As the last event of the competitive season prior to the World Championships, NAIC in Columbus, Ohio was the largest event in western Pokemon TCG history, boasting 1,897 players in the Masters (15+) age division. On the line was over $60,000 in prize money, promotional items, booster packs, a large number of Championship Points, and the coveted Pikachu trophy.

The International Championships format is as follows: players play nine rounds of Swiss (in which you are paired against another player of similar standing in every round) and all players with 19 match points or more advance to Day 2, where players play six more rounds of Swiss until cutting to a Top 8 single-elimination bracket. All matches are best-of-3, with 50 minutes on the clock and an additional three turns of overtime should players exceed that time limit.

Leading up to the event, the two deck archetypes on most players’ radar were Gardevoir-ex and Lost Box. Gardevoir ex aims to flood the playing field with energy cards in order to launch consecutive high-damage attacks with added draw power from its Kirlias and Gardevoirs. Lost Box aims to maintain complete control over the game by using Comfey and Colress’s Experiments to accumulate cards in the Lost Zone, giving it the ability to use cards like Mirage Gate and Sableye in order to deal either high damage against high HP opponents or pick off smaller Pokemon using damage spread.

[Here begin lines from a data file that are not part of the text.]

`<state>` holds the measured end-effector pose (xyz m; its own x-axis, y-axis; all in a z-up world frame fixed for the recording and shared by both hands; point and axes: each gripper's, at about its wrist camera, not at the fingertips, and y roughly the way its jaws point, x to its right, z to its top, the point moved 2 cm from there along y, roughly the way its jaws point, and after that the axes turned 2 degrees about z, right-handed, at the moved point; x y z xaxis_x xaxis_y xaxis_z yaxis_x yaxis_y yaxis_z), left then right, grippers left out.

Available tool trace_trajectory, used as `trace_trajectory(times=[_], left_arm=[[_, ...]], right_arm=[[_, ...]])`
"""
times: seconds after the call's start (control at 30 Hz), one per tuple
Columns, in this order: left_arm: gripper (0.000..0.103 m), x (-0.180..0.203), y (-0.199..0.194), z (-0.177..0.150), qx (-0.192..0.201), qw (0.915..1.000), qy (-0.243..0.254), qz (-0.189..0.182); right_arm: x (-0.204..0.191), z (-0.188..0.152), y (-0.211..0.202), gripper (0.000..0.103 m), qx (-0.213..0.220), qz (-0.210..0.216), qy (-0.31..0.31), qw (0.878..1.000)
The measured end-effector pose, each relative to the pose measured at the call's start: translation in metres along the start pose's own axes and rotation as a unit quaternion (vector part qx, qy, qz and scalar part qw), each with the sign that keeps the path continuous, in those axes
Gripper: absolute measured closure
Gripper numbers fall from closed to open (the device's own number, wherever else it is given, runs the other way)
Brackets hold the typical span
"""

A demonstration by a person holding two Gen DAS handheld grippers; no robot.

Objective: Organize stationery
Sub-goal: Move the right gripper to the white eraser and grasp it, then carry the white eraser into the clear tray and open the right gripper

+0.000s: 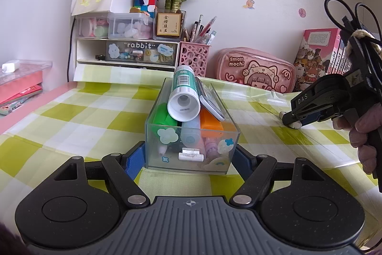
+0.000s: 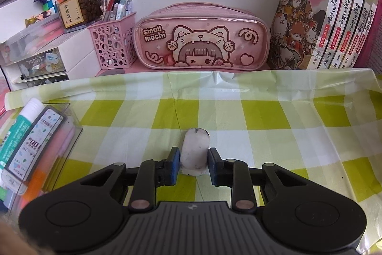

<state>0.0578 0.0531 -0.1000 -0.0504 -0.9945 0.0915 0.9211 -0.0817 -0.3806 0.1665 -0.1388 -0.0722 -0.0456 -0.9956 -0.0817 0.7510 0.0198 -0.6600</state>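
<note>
A clear plastic box (image 1: 151,147) stands on the checked cloth, packed with a green-and-white glue stick (image 1: 185,92), an orange case (image 1: 211,122), correction tapes and a small white eraser. My left gripper (image 1: 188,156) is shut on the box's near end, with a blue pad against each side wall. To the right, a worn white eraser (image 2: 194,150) lies on the cloth between the blue pads of my right gripper (image 2: 193,164). The pads stand close beside it with thin gaps showing. In the left wrist view the right gripper (image 1: 292,122) points down at the eraser (image 1: 296,125).
Along the back wall stand a pink "Small mochi" pencil case (image 2: 201,37), a pink pen holder (image 2: 112,42), a row of books (image 2: 334,16) and white drawers (image 1: 126,54) with boxes and a plant on top. The clear box (image 2: 71,121) sits just left of the right gripper.
</note>
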Motion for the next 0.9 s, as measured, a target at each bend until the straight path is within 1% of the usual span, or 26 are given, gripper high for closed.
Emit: trace_trajectory(times=[0.17, 0.3, 0.43, 0.53, 0.67, 0.73, 0.9], left_arm=[[0.028, 0.000, 0.000, 0.000, 0.000, 1.0000, 0.000, 0.000], [0.028, 0.000, 0.000, 0.000, 0.000, 1.0000, 0.000, 0.000], [0.028, 0.000, 0.000, 0.000, 0.000, 1.0000, 0.000, 0.000], [0.028, 0.000, 0.000, 0.000, 0.000, 1.0000, 0.000, 0.000], [0.028, 0.000, 0.000, 0.000, 0.000, 1.0000, 0.000, 0.000], [0.028, 0.000, 0.000, 0.000, 0.000, 1.0000, 0.000, 0.000], [0.028, 0.000, 0.000, 0.000, 0.000, 1.0000, 0.000, 0.000]], right_arm=[[0.000, -0.008, -0.012, 0.077, -0.002, 0.043, 0.015, 0.999], [-0.004, -0.014, -0.021, 0.077, 0.002, 0.077, 0.010, 0.997], [-0.011, -0.017, -0.031, 0.078, 0.015, 0.120, -0.001, 0.993], [-0.020, -0.017, -0.042, 0.078, 0.023, 0.157, -0.014, 0.987], [-0.036, -0.016, -0.057, 0.077, 0.028, 0.210, -0.035, 0.977], [-0.044, -0.014, -0.064, 0.077, 0.022, 0.231, -0.046, 0.972], [-0.061, -0.011, -0.077, 0.077, 0.004, 0.268, -0.071, 0.961]])
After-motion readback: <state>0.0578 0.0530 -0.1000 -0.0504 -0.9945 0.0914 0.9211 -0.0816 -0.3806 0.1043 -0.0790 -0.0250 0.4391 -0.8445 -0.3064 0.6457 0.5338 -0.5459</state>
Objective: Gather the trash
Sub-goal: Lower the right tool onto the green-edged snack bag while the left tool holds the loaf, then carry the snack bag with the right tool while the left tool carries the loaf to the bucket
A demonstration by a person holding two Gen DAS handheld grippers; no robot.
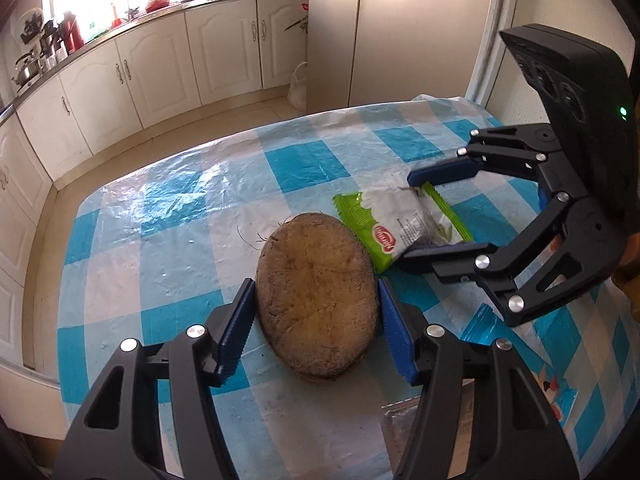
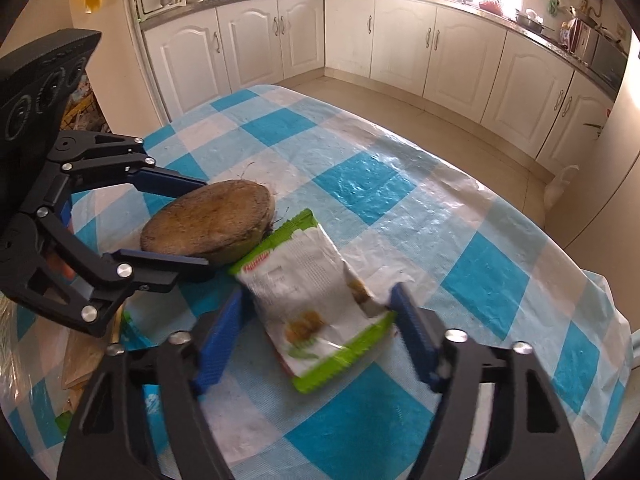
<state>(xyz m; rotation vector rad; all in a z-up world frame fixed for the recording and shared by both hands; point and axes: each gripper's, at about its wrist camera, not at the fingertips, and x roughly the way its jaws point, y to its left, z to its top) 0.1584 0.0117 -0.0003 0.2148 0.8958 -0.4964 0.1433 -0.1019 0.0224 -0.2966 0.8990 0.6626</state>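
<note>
Between our left gripper [image 1: 316, 320] jaws sits the coconut husk half [image 1: 316, 300], pads flanking it, seemingly touching; contact is unclear. Just beyond, our right gripper [image 2: 316, 336] brackets the green snack wrapper [image 2: 316, 304], pads apart, so both pieces lift together off the checked tablecloth [image 2: 360, 184].
</note>
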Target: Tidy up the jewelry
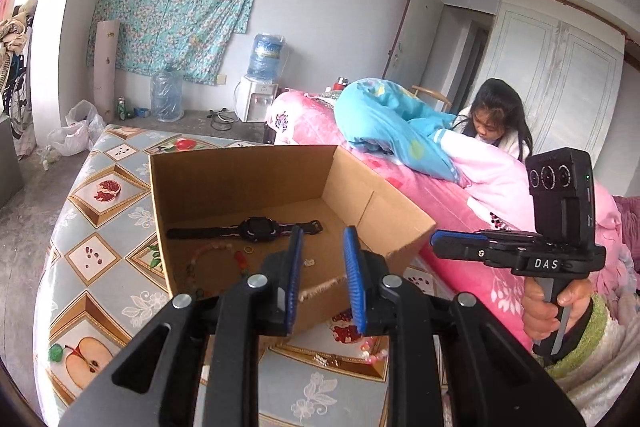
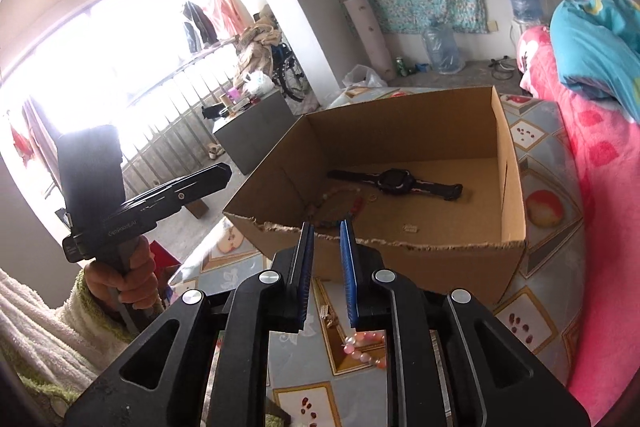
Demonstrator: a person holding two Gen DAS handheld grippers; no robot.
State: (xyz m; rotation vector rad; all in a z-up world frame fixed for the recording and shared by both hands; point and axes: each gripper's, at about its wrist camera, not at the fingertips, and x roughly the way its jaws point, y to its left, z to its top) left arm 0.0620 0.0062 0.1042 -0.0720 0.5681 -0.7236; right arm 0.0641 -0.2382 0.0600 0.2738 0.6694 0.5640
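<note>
Both claws stand slightly parted and empty: the left gripper [image 1: 322, 259] and the right gripper [image 2: 326, 247] hover at the torn near rim of the box [image 2: 508, 187]. Inside the box lie a black watch [image 2: 394, 183], a bead bracelet [image 1: 208, 259] and a small ring [image 1: 249, 249] beside it. Outside, just before the box (on the fruit-print tablecloth [image 1: 96, 259]), rests a pink bead bracelet [image 2: 366, 347]. Right of the box stands a pink bed [image 2: 600, 167].
</note>
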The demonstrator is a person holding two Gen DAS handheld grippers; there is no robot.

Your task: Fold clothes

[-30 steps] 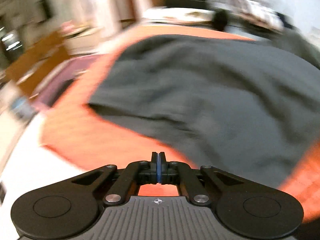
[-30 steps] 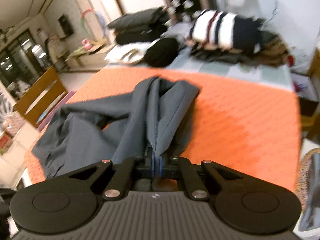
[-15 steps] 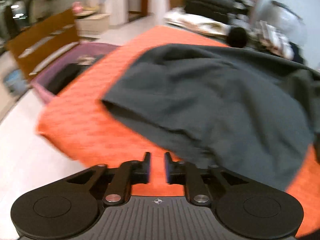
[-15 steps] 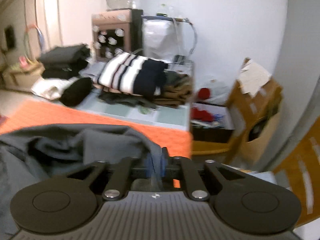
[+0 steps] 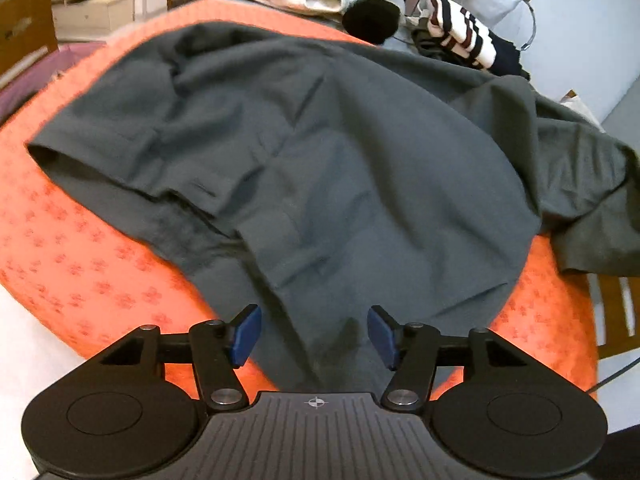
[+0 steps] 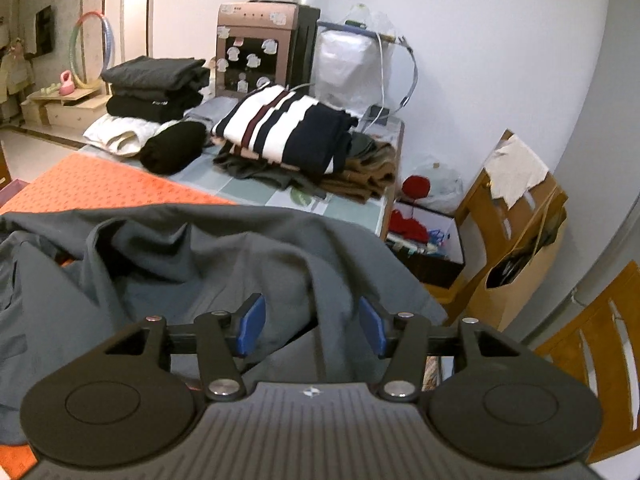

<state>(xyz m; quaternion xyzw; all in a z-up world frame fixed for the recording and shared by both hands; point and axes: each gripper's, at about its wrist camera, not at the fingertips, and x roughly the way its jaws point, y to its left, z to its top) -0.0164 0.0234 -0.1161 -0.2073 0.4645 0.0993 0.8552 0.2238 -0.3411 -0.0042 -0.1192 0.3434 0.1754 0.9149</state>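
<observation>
Left first: our left gripper (image 5: 314, 334), pinched shut a second ago, is opening its jaws over the near hem of the dark grey garment (image 5: 320, 160), pads clear of the cloth. The garment lies spread and rumpled across the orange bedcover (image 5: 80, 264). Our right gripper (image 6: 311, 324), which was clamped on a bunched fold, is also opening; cloth sits between the pads, unpinched. Both released, so we judge the spread done and folding next.

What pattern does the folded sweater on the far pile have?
Broad white and navy stripes with a thin maroon one, on the folded striped sweater; clearest in the right wrist view.
</observation>
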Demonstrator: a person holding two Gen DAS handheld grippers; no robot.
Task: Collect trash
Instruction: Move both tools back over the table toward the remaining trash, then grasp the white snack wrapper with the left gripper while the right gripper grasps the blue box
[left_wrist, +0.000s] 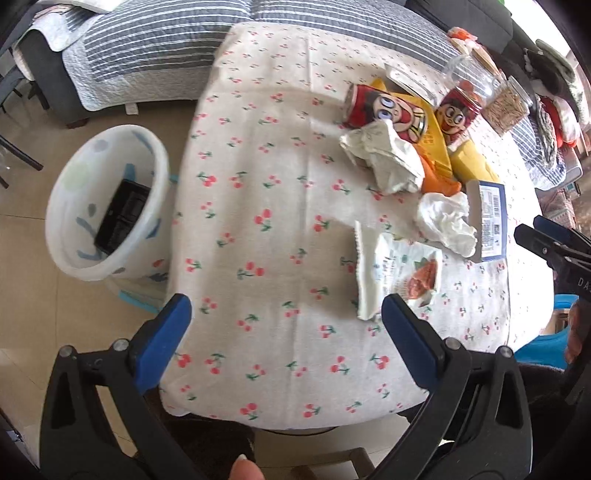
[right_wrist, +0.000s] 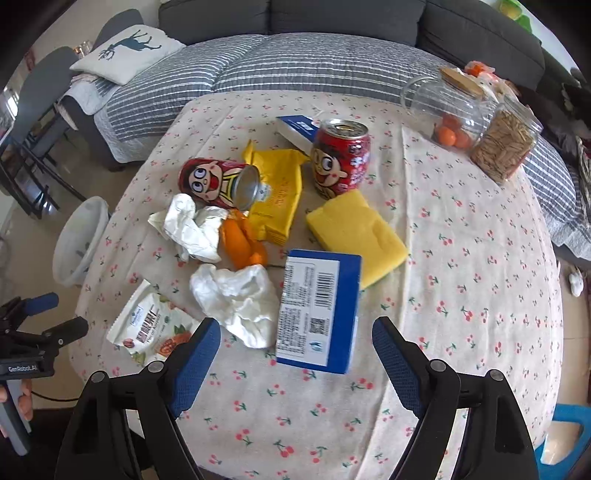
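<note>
Trash lies on the cherry-print tablecloth (left_wrist: 266, 192): a white snack packet (left_wrist: 399, 273) (right_wrist: 155, 325), two crumpled tissues (left_wrist: 384, 158) (right_wrist: 240, 302), a blue box (right_wrist: 321, 310) (left_wrist: 487, 221), a tipped red can (right_wrist: 218, 181), an upright red can (right_wrist: 340, 158), a yellow wrapper (right_wrist: 277, 192) and orange peel (right_wrist: 240, 243). A white bin (left_wrist: 107, 206) (right_wrist: 79, 240) stands on the floor left of the table with a black item inside. My left gripper (left_wrist: 284, 343) is open and empty above the table's near edge. My right gripper (right_wrist: 295, 354) is open and empty, just before the blue box.
A yellow sponge (right_wrist: 354, 232) lies right of the box. Glass jars (right_wrist: 476, 125) stand at the table's far right. A sofa with a striped cover (right_wrist: 295, 62) is behind the table. A blue stool (right_wrist: 565, 435) is at lower right.
</note>
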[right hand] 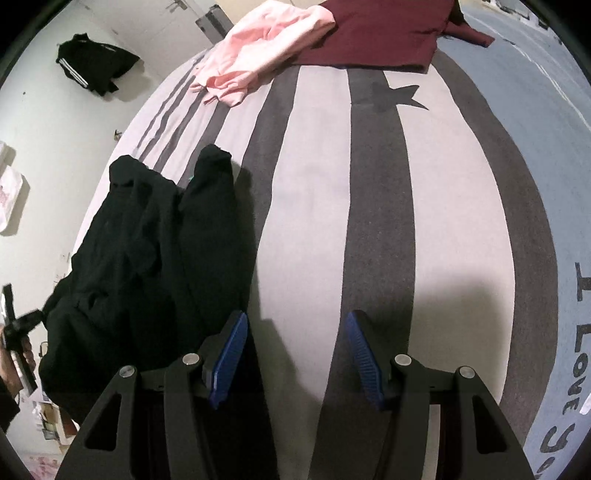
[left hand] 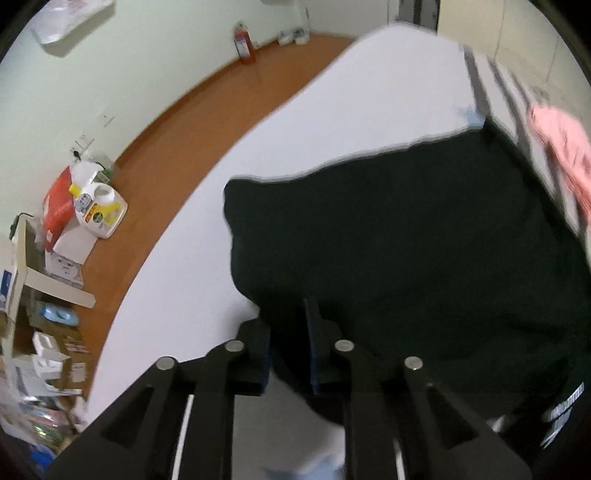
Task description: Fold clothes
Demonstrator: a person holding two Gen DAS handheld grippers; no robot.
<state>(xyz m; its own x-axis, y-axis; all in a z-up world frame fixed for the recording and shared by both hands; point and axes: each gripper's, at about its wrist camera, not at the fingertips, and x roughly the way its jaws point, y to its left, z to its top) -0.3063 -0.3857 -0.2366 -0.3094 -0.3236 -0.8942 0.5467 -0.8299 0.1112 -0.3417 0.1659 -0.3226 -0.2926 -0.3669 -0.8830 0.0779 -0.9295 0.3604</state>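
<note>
1. Two views here, left wrist first: the left gripper (left hand: 288, 332) has its jaws nearly together, pinching an edge of the black garment (left hand: 406, 240), with dark cloth filling the narrow gap. The garment hangs over the pale bed surface (left hand: 314, 122); a pink garment (left hand: 561, 155) sits at the right edge. Detergent jug (left hand: 98, 208) and boxes stand on the orange floor (left hand: 166, 162).
2. Right wrist: the right gripper (right hand: 295, 354) sits about half open, blue pads (right hand: 229, 362) apart, nothing between them, above the striped blanket (right hand: 369, 221). The black garment is bunched left of it, lifted at its far left. Pink garment and maroon garment (right hand: 380, 33) lie at the far end.
</note>
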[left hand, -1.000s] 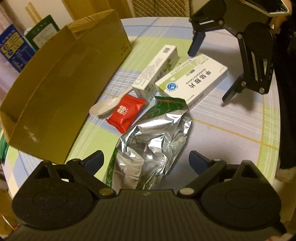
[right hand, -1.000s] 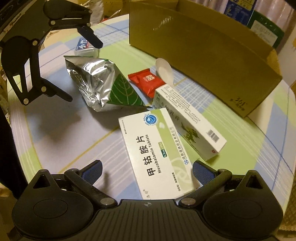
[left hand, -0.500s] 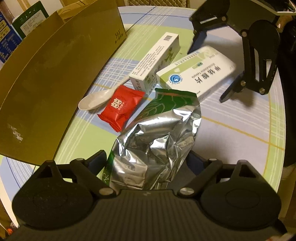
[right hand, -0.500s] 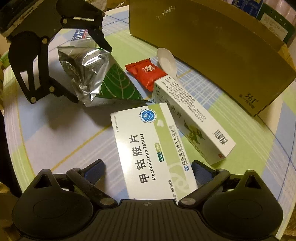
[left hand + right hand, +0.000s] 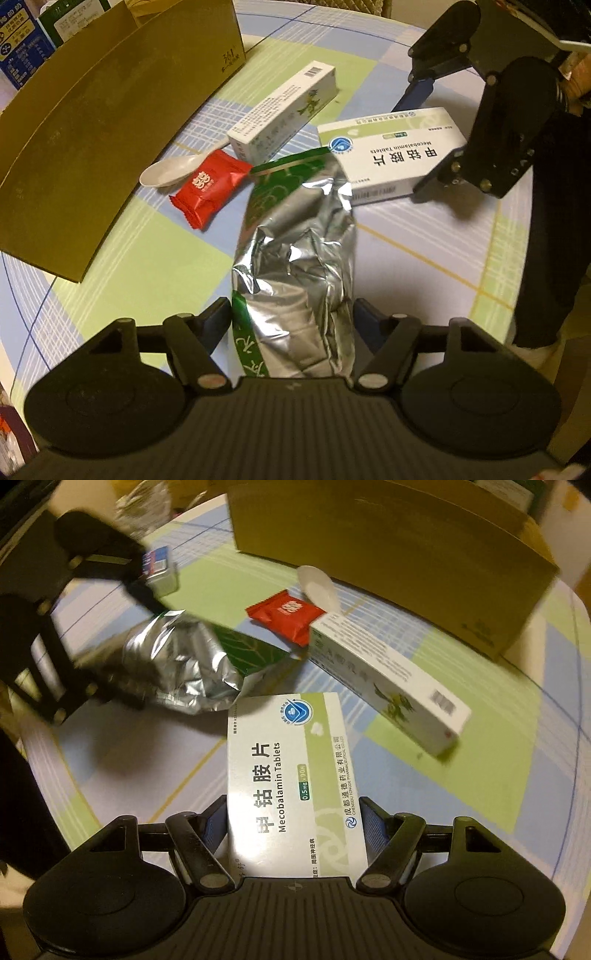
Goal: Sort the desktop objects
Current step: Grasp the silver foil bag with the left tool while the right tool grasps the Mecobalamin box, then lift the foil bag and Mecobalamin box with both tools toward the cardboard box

Cyrus Davis’ deck, Urshifu/Inteleon, was an under-the-radar pick. It aims to utilize Inteleon VMAX’s Double Gunner ability in addition to Medicham V’s Yoga Loop to easily knock out low HP Pokemon and take consecutive turns, while Urshifu VMAX seeks to clean up when the opponent’s guard is down. Cyrus’s choice proved to be successful, as her deck took a favorable matchup to both Gardevoir-ex decks and Lost Box decks, which have low HP Pokemon that can easily be dealt with by Inteleon, Urshifu, and Medicham.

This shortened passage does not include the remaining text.